To set up this experiment, Muybridge placed 24 trip wires (strings) at equidistant intervals (27 inches/68.58cm) that would trigger cameras to take a photograph.  It is these strings that inspired Yamamura to make Muybridge’s Strings.  The motif of strings interlaces itself throughout the film in a manner reminiscent of “the red string of fate” of East Asian folklore that is said to bind us together “regardless of time, place, or circumstance / the thread may stretch or tangle, but it will never break.” (see my discussion of Kazuhiko Okushita’s animated short The Red Thread to learn more.)

Two distinct storylines are woven together in Muybridge’s Strings.  The first is the remarkable life of Muybridge himself which Yamamura explores first through the man’s life's work – the film is replete with images from Muybridge’s famous photographic series (the elephant, American bison, naked man running,  mother and child, and so on) – and also through an investigation of the man himself through vignettes from his troubled marriage which ended in his murdering of his wife’s lover and being cleared on the grounds of “justifiable homicide”, through to his celebrated zoopraxiscope lectures at the 1893 World’s Fair in Chicago.

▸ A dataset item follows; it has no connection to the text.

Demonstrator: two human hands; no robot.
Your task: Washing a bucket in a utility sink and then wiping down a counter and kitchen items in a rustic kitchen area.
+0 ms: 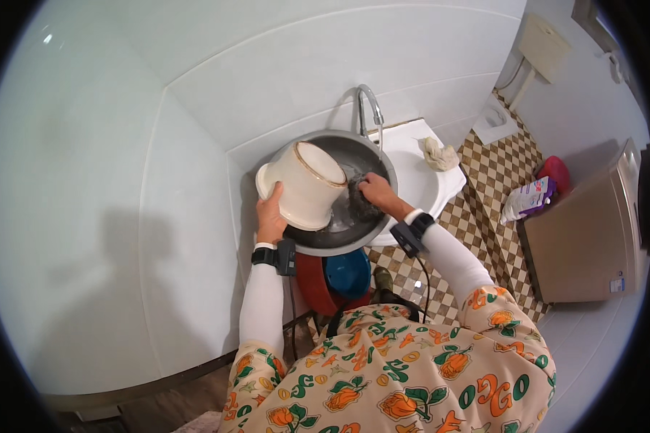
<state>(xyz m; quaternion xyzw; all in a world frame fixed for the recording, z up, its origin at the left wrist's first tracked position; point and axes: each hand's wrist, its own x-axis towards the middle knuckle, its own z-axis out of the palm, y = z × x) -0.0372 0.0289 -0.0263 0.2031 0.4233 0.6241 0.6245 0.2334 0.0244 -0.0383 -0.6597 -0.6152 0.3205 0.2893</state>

The second storyline is that of a mother and child in present day Tokyo, which was inspired by Yamamura’s observation of his own daughter growing up.  The speed with which children grow up draws attention to the passage of time – a constant reminder of how fleeting our time here on earth really is.  Visually, Yamamura distinguishes the two time periods by adding warmer hues to the Tokyo storyline, in contrast to the shades of grey of the past.  The two parallel stories are linked through the use of similar motifs: Muybridge’s stopwatch, mother and child, the clasping of hands, horses, and; of course, strings.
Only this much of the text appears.